Would you return the entries exactly, with every line intact?

Items listed in a dataset
********************

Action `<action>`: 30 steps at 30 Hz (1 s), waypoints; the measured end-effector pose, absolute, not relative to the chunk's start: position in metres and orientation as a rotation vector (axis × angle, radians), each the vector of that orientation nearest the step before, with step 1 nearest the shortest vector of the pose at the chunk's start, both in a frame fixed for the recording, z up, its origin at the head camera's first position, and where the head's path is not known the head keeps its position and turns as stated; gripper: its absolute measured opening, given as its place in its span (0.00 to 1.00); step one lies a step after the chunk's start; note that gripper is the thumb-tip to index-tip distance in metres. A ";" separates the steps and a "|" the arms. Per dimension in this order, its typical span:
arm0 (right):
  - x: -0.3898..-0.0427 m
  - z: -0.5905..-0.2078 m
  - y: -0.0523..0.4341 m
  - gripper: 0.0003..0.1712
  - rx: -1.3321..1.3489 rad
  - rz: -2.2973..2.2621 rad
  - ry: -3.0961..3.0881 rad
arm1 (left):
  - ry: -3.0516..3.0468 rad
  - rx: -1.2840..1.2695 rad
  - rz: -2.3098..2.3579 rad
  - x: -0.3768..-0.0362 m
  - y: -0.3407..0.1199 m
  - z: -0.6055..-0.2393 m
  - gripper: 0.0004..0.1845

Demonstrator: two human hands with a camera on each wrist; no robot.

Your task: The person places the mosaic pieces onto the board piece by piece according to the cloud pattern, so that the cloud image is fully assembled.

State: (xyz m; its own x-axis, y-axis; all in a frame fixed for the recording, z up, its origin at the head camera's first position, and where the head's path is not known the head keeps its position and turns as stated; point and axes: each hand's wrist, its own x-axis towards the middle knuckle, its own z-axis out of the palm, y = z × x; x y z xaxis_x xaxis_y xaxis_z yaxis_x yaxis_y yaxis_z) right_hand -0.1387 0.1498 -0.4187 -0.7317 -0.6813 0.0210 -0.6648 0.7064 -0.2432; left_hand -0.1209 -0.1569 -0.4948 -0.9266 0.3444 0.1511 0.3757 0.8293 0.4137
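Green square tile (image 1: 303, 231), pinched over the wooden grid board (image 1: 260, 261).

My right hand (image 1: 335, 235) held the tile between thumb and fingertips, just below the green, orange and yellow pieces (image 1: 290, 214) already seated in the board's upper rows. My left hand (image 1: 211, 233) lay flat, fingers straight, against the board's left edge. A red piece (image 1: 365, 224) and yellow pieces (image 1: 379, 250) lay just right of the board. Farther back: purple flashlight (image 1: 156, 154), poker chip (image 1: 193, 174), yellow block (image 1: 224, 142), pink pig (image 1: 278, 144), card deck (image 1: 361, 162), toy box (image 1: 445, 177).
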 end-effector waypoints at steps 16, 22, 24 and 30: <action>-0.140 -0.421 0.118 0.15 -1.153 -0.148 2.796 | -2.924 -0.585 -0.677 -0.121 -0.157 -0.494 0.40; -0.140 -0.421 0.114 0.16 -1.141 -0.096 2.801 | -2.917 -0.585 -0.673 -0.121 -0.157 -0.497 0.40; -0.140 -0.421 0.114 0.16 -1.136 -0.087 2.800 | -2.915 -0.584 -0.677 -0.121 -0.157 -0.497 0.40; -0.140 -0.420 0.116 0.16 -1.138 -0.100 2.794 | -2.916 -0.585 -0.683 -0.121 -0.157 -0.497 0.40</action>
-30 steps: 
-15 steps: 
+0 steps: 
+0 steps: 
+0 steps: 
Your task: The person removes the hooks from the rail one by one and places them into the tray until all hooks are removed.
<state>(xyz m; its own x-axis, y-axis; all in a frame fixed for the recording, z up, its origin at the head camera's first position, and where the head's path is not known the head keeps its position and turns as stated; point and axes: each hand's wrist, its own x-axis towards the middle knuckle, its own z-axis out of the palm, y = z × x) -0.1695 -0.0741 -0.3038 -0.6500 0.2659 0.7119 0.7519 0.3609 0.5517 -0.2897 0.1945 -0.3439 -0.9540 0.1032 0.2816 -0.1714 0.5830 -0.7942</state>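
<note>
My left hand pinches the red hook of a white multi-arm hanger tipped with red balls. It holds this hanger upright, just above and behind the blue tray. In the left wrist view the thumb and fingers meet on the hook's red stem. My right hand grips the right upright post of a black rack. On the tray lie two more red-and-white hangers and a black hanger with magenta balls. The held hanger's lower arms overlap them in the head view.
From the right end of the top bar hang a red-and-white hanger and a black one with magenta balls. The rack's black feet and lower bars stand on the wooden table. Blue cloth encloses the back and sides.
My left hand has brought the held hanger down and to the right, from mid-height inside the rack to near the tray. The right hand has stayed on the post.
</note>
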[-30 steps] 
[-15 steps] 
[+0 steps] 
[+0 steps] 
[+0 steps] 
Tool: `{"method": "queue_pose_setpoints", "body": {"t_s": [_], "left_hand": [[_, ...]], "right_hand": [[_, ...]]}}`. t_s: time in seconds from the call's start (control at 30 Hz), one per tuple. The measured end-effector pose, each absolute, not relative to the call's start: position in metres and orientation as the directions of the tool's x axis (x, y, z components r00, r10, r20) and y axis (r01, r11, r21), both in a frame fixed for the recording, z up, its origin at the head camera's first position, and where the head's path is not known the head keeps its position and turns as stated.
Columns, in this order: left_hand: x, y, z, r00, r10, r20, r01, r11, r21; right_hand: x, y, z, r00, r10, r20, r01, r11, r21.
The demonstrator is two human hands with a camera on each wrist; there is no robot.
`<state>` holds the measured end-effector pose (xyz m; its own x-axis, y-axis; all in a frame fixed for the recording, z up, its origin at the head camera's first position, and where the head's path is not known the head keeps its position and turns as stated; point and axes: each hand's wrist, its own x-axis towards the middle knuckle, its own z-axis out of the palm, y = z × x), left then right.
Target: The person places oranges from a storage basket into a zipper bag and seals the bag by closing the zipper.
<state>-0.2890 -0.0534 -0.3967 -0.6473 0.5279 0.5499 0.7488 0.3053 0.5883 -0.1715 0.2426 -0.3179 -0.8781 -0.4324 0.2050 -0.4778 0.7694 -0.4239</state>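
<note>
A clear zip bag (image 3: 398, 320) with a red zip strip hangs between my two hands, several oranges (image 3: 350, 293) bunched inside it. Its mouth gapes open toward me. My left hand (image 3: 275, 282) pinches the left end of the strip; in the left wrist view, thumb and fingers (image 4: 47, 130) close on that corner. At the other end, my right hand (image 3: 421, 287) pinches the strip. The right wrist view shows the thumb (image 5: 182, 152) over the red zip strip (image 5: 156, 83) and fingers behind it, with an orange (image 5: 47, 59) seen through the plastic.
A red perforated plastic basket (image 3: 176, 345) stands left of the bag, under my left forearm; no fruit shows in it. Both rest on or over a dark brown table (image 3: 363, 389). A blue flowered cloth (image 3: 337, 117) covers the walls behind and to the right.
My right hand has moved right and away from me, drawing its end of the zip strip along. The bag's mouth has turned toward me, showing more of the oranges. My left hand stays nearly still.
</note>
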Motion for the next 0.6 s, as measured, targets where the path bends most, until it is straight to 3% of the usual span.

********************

TASK OUTPUT –
Action `<action>`: 30 steps at 30 Hz (1 s), waypoints; the measured end-effector pose, absolute, not relative to the chunk's start: position in metres and orientation as a rotation vector (axis × angle, radians), each the vector of that orientation nearest the step before, with step 1 nearest the shortest vector of the pose at the chunk's start, both in a frame fixed for the recording, z up, its origin at the head camera's first position, and where the head's path is not known the head keeps its position and turns as stated; gripper: its absolute measured opening, given as its place in its span (0.00 to 1.00); step one lies a step after the chunk's start; note that gripper is the thumb-tip to index-tip distance in metres. A ";" separates the steps and a "|" the arms. Per dimension in this order, its typical span:
arm0 (right):
  - x: -0.3898..-0.0427 m
  - z: -0.5905..-0.2078 m
  - y: -0.0523..0.4341 m
  - gripper: 0.0003..0.1712
  - rx: -1.3321..1.3489 rad
  - rz: -2.2973..2.2621 rad
  - ry: -3.0961..3.0881 rad
arm1 (left):
  - ry: -3.0516..3.0468 rad
  - rx: -1.2840..1.2695 rad
  - rz: -2.3098..2.3579 rad
  - x: -0.3768..-0.0362 m
  - y: -0.3407..0.1199 m
  - z: -0.6055..-0.2393 m
  - gripper: 0.0004..0.1845

Demonstrator: two human hands with a camera on each wrist; no robot.

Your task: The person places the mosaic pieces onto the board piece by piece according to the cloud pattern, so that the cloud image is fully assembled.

State: (xyz m; its own x-axis, y-axis; all in a frame fixed for the recording, z up, its origin at the head camera's first position, and where the head's path is not known the head keeps its position and turns as stated; point and axes: each hand's wrist, its own x-axis towards the middle knuckle, its own z-axis out of the palm, y = z × x; x y z xaxis_x xaxis_y xaxis_z yaxis_x yaxis_y yaxis_z) right_hand -0.1387 0.1498 -0.4187 -0.7317 -0.6813 0.0210 -0.6648 0.7064 -0.2432; left_hand -0.1209 -0.1569 -0.4948 -0.9266 0.3444 0.1511 0.3757 0.8293 0.4137
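Green square tile (image 1: 303, 231), pinched over the wooden grid board (image 1: 260, 261).

My right hand (image 1: 335, 235) held the tile between thumb and fingertips, just below the green, orange and yellow pieces (image 1: 290, 214) already seated in the board's upper rows. My left hand (image 1: 211, 233) lay flat, fingers straight, against the board's left edge. A red piece (image 1: 365, 224) and yellow pieces (image 1: 379, 250) lay just right of the board. Farther back: purple flashlight (image 1: 156, 154), poker chip (image 1: 193, 174), yellow block (image 1: 224, 142), pink pig (image 1: 278, 144), card deck (image 1: 361, 162), toy box (image 1: 445, 177).
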 end-effector waypoints at steps 16, 22, 24 and 30: <action>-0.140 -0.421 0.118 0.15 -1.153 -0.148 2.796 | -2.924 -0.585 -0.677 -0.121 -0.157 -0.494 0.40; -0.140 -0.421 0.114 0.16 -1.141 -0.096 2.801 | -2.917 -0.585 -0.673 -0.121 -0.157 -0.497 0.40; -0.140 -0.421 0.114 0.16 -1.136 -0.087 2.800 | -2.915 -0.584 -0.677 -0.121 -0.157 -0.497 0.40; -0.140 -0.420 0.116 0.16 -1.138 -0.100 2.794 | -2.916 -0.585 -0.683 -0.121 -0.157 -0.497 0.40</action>
-30 steps: 
-15 steps: 
+0 steps: 
+0 steps: 
+0 steps: 
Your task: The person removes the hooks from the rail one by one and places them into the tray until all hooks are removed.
<state>(xyz m; its own x-axis, y-axis; all in a frame fixed for the recording, z up, its origin at the head camera's first position, and where the head's path is not known the head keeps its position and turns as stated; point and axes: each hand's wrist, its own x-axis towards the middle knuckle, its own z-axis out of the palm, y = z × x) -0.1695 -0.0741 -0.3038 -0.6500 0.2659 0.7119 0.7519 0.3609 0.5517 -0.2897 0.1945 -0.3439 -0.9540 0.1032 0.2816 -0.1714 0.5830 -0.7942</state>
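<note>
My left hand pinches the red hook of a white multi-arm hanger tipped with red balls. It holds this hanger upright, just above and behind the blue tray. In the left wrist view the thumb and fingers meet on the hook's red stem. My right hand grips the right upright post of a black rack. On the tray lie two more red-and-white hangers and a black hanger with magenta balls. The held hanger's lower arms overlap them in the head view.
From the right end of the top bar hang a red-and-white hanger and a black one with magenta balls. The rack's black feet and lower bars stand on the wooden table. Blue cloth encloses the back and sides.
My left hand has brought the held hanger down and to the right, from mid-height inside the rack to near the tray. The right hand has stayed on the post.
</note>
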[-30 steps] 
[-15 steps] 
[+0 steps] 
[+0 steps] 
[+0 steps] 
Tool: `{"method": "queue_pose_setpoints", "body": {"t_s": [_], "left_hand": [[_, ...]], "right_hand": [[_, ...]]}}`. t_s: time in seconds from the call's start (control at 30 Hz), one per tuple. The measured end-effector pose, each absolute, not relative to the call's start: position in metres and orientation as the directions of the tool's x axis (x, y, z components r00, r10, r20) and y axis (r01, r11, r21), both in a frame fixed for the recording, z up, its origin at the head camera's first position, and where the head's path is not known the head keeps its position and turns as stated.
Columns, in this order: left_hand: x, y, z, r00, r10, r20, r01, r11, r21; right_hand: x, y, z, r00, r10, r20, r01, r11, r21.
The demonstrator is two human hands with a camera on each wrist; there is no robot.
`<state>` holds the measured end-effector pose (xyz m; its own x-axis, y-axis; all in a frame fixed for the recording, z up, its origin at the head camera's first position, and where the head's path is not known the head keeps its position and turns as stated; point and axes: each hand's wrist, its own x-axis towards the middle knuckle, its own z-axis out of the palm, y = z × x), left then right.
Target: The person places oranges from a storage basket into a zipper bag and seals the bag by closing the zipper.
<state>-0.2890 -0.0534 -0.3967 -0.6473 0.5279 0.5499 0.7488 0.3053 0.5883 -0.1715 0.2426 -0.3179 -0.8781 -0.4324 0.2050 -0.4778 0.7694 -0.4239</state>
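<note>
A clear zip bag (image 3: 398, 320) with a red zip strip hangs between my two hands, several oranges (image 3: 350, 293) bunched inside it. Its mouth gapes open toward me. My left hand (image 3: 275, 282) pinches the left end of the strip; in the left wrist view, thumb and fingers (image 4: 47, 130) close on that corner. At the other end, my right hand (image 3: 421, 287) pinches the strip. The right wrist view shows the thumb (image 5: 182, 152) over the red zip strip (image 5: 156, 83) and fingers behind it, with an orange (image 5: 47, 59) seen through the plastic.
A red perforated plastic basket (image 3: 176, 345) stands left of the bag, under my left forearm; no fruit shows in it. Both rest on or over a dark brown table (image 3: 363, 389). A blue flowered cloth (image 3: 337, 117) covers the walls behind and to the right.
My right hand has moved right and away from me, drawing its end of the zip strip along. The bag's mouth has turned toward me, showing more of the oranges. My left hand stays nearly still.
</note>
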Motion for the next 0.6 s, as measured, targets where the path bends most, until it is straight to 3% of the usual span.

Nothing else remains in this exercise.